「唔,果然還是老百姓的生活好」,盛星河在仙門待了許久,就連零嘴也不過些果子,許久沒吃過正經飯菜,當下熱淚盈眶,含淚乾了三碗飯。
等到杯盤狼藉,肚子圓滾時,這才他心滿意足癱在椅子上。
窗外已是月上枝頭,街邊掛起了一串串明亮小燈籠,熱鬧非凡,燦爛的燭光撒在水面,映得波光瀲灩,倒映出萬家燈火。
盛星河吃飽喝足,開始思考人生。
而目前人生最近的煩心事,便是「江平野為什麼提親呢?」
盛星河想了兩天,還是百思不得其解。
江平野喜歡的人不應該是盛釅才對嗎?就算他的到來一定程度上改變了歷史軌跡,但不應該、也不可能渣爹會喜歡上他啊!
還是說,江平野是有什麼計劃?或者是妖王強迫他的……
不過哪一個理由都改變不了這荒誕的事實啊!
盛星河揉了揉肚子,懷疑自己是不是吃多了,怎麼有些疼。
話說回來,他還得等江平野學會控制血脈暴動,才能根除他身體的隱患。
「拒絕的話,他會不會惱羞成怒不告訴我了?」想到這,盛星河倒是有些後悔今天對妖族的使者說得太直接了,就算拒絕應該也要委婉一點。
算了,下次見面再跟親自跟江平野說吧。
但他遠在妖都,也不知什麼時候才能見面。
盛星河的思緒被肚子的劇痛拉回來,揉肚子的動作也慢下,另一隻一手撐在桌邊,身體伏在桌上,「疼……」
喉間有東西湧上,盛星河偏頭嘔在地上,迷糊間還在想可惜這桌飯菜,然而定睛一看,地板上是大片的濃烈鮮血。

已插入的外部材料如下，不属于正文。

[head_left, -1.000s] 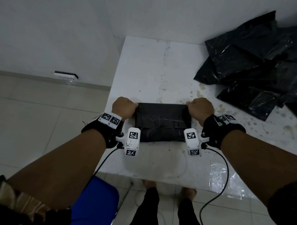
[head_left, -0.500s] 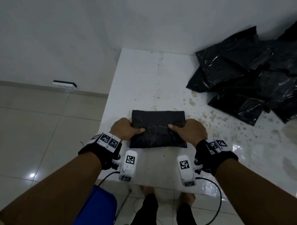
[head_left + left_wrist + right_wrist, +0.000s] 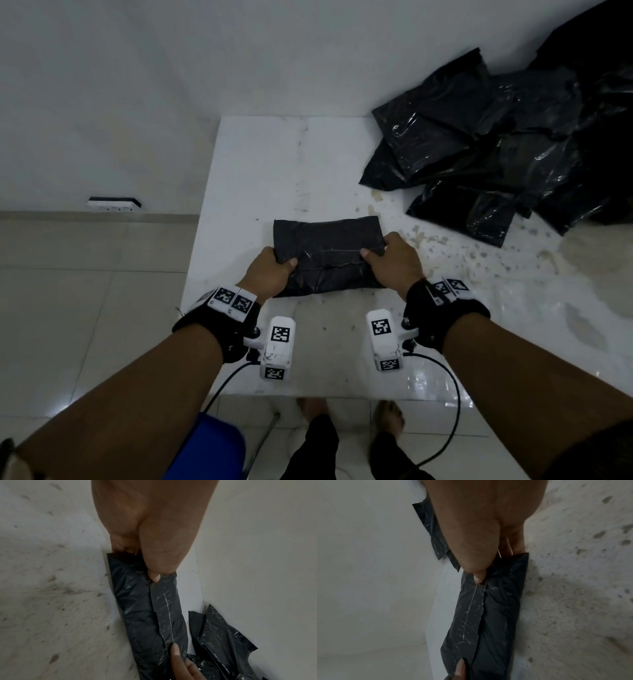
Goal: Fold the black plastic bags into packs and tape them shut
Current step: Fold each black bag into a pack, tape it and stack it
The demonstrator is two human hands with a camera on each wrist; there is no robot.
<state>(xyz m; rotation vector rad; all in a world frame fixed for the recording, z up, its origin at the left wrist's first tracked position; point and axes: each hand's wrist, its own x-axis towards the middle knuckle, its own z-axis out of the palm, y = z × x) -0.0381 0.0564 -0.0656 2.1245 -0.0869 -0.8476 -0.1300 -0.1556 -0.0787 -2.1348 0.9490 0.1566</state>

他眼神呆住,一手慢慢撫上嘴邊,然後視線向下,看到了雪白指尖上的刺目紅色。
熟悉又陌生的疼痛席捲了四肢百骸,盛星河一手撐在桌邊,喉間溢出一聲悶哼。
他惶然轉身,越過過窗戶看向星子漫天的蒼穹,一輪巨大圓月顯高懸蒼穹,無比明亮。
「十五……」
盛星河承認,最近一段時間血脈暴動都沒有發作導致他飄了,竟然把這麼重要的日子都忘了。
他原本紅潤的面色肉眼可見變得蒼白,嘴邊鮮血不斷咳出,打紅了胸前大片衣服。
他掙扎著坐在地上,一手顫抖著從儲物戒中拿出靈石,忍著如同凌遲的劇痛,從靈石間一點點抽出靈力,按照江平野之前教的方法一點點安撫經絡中暴動的血脈。